▸ **Dataset extract**
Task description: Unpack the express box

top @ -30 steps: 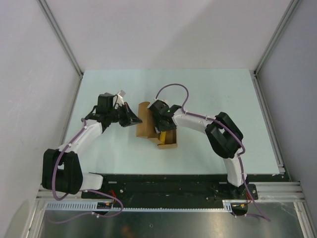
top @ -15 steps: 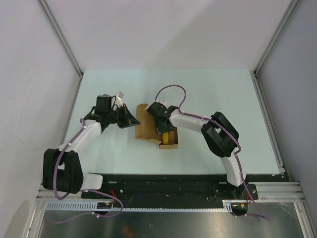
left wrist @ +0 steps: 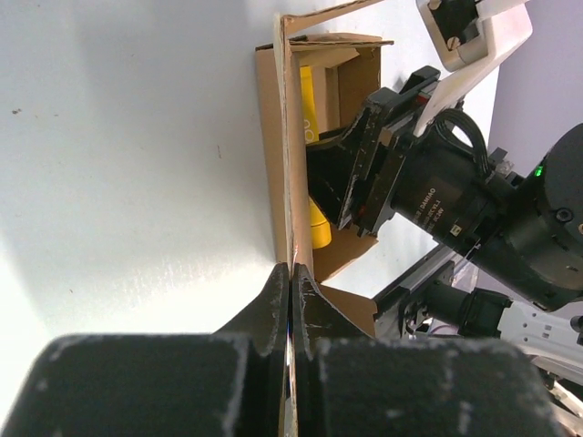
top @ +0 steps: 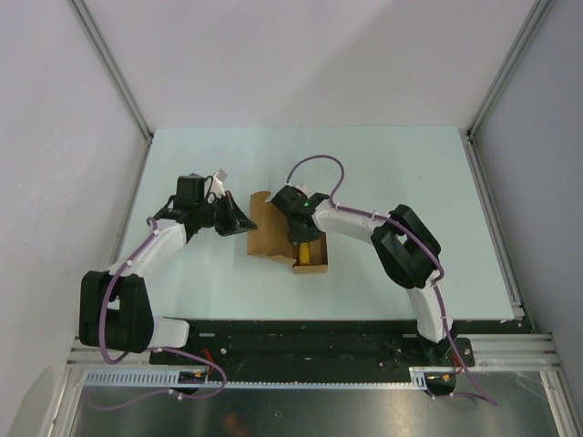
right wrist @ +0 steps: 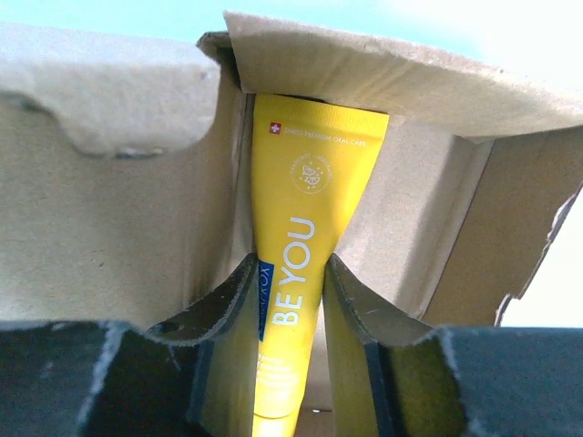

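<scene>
The pale green tabletop (top: 410, 173) filled the floor of the white-walled cell. The two white and black arms reached in from its near edge and bent toward one another over its middle. Between them lay the express box (top: 264, 238), a small, flat carton of plain brown cardboard. It rested on the tabletop a little nearer the arms than the far wall. Its hinged flap lid was thrown open toward the left side, and its open tray lay on the right.

The left gripper (top: 239, 221) met the box at the outer edge of that flap. From its own wrist view the two black fingers (left wrist: 269, 305) were pressed together. The thin cardboard edge ran straight down into the seam between them, so they were clamped on the flap.

The right gripper (right wrist: 290, 273) was down inside the open tray. A slim yellow tube (right wrist: 305, 182) printed with the words BE YOU lay lengthwise in the box. Its flat crimped end was tucked under a folded inner flap at the far wall. The right fingers (right wrist: 232, 291) stood one on each side of the tube. Their tips lay against its two edges, holding it between them as far as I could see.
</scene>
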Robot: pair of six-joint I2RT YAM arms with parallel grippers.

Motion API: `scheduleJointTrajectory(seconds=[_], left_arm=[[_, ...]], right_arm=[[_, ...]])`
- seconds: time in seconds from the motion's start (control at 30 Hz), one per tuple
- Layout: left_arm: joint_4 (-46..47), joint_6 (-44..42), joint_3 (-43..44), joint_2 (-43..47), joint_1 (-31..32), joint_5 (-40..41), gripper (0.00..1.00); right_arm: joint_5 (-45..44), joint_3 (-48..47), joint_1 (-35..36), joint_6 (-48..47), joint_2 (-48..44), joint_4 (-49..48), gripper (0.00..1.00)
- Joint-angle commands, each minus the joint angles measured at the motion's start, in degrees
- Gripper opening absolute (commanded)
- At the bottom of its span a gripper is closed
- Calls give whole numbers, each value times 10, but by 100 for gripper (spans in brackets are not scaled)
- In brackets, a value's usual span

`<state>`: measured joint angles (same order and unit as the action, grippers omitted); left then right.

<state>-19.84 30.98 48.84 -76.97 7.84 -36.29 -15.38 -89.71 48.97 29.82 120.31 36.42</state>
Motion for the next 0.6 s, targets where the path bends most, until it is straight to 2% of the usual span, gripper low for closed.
scheduleJointTrajectory(seconds=[0.0, 0.23, 0.57], left_arm=[[-4, -13, 10, 2, -3, -1, 0], [-3, -6, 22, 5, -3, 31, 0], [-13, 6, 67, -8, -3, 94, 1]], right_arm=[[-6, -4, -13, 9, -50, -38, 27], [42, -15, -58, 14, -137, -72, 27], [123, 13, -168, 32, -242, -105, 29]])
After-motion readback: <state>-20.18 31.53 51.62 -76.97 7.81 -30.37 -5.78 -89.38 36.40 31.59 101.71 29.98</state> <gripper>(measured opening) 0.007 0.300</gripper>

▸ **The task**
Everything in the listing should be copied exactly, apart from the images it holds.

▸ **Result of the task**
Task description: Unpack the express box

top @ -30 steps: 
top @ -15 steps: 
left wrist @ +0 steps: 
top @ +0 steps: 
right wrist @ +0 steps: 

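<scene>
The pale green tabletop (top: 410, 173) filled the floor of the white-walled cell. The two white and black arms reached in from its near edge and bent toward one another over its middle. Between them lay the express box (top: 264, 238), a small, flat carton of plain brown cardboard. It rested on the tabletop a little nearer the arms than the far wall. Its hinged flap lid was thrown open toward the left side, and its open tray lay on the right.

The left gripper (top: 239, 221) met the box at the outer edge of that flap. From its own wrist view the two black fingers (left wrist: 269, 305) were pressed together. The thin cardboard edge ran straight down into the seam between them, so they were clamped on the flap.

The right gripper (right wrist: 290, 273) was down inside the open tray. A slim yellow tube (right wrist: 305, 182) printed with the words BE YOU lay lengthwise in the box. Its flat crimped end was tucked under a folded inner flap at the far wall. The right fingers (right wrist: 232, 291) stood one on each side of the tube. Their tips lay against its two edges, holding it between them as far as I could see.
</scene>
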Robot: pair of six-joint I2RT YAM arms with parallel grippers.

Motion API: `scheduleJointTrajectory(seconds=[_], left_arm=[[_, ...]], right_arm=[[_, ...]])`
- seconds: time in seconds from the motion's start (control at 30 Hz), one per tuple
- Layout: left_arm: joint_4 (-46..47), joint_6 (-44..42), joint_3 (-43..44), joint_2 (-43..47), joint_1 (-31..32), joint_5 (-40..41), gripper (0.00..1.00); right_arm: joint_5 (-45..44), joint_3 (-48..47), joint_1 (-35..36), joint_6 (-48..47), joint_2 (-48..44), joint_4 (-49..48), gripper (0.00..1.00)
- Joint-angle commands, each minus the joint angles measured at the motion's start, in degrees
- Gripper opening absolute (commanded)
- At the bottom of its span a gripper is closed
- Calls give whole numbers, each value times 10, but by 100 for gripper (spans in brackets are not scaled)
- In brackets, a value's usual span

`<state>`: measured joint angles (same order and unit as the action, grippers omitted); left then right.

<state>-19.84 30.98 48.84 -76.97 7.84 -36.29 -15.38 -89.71 48.97 29.82 120.31 36.42</state>
Motion for the next 0.6 s, targets where the path bends most, until it is straight to 2% of the usual span, gripper low for closed.
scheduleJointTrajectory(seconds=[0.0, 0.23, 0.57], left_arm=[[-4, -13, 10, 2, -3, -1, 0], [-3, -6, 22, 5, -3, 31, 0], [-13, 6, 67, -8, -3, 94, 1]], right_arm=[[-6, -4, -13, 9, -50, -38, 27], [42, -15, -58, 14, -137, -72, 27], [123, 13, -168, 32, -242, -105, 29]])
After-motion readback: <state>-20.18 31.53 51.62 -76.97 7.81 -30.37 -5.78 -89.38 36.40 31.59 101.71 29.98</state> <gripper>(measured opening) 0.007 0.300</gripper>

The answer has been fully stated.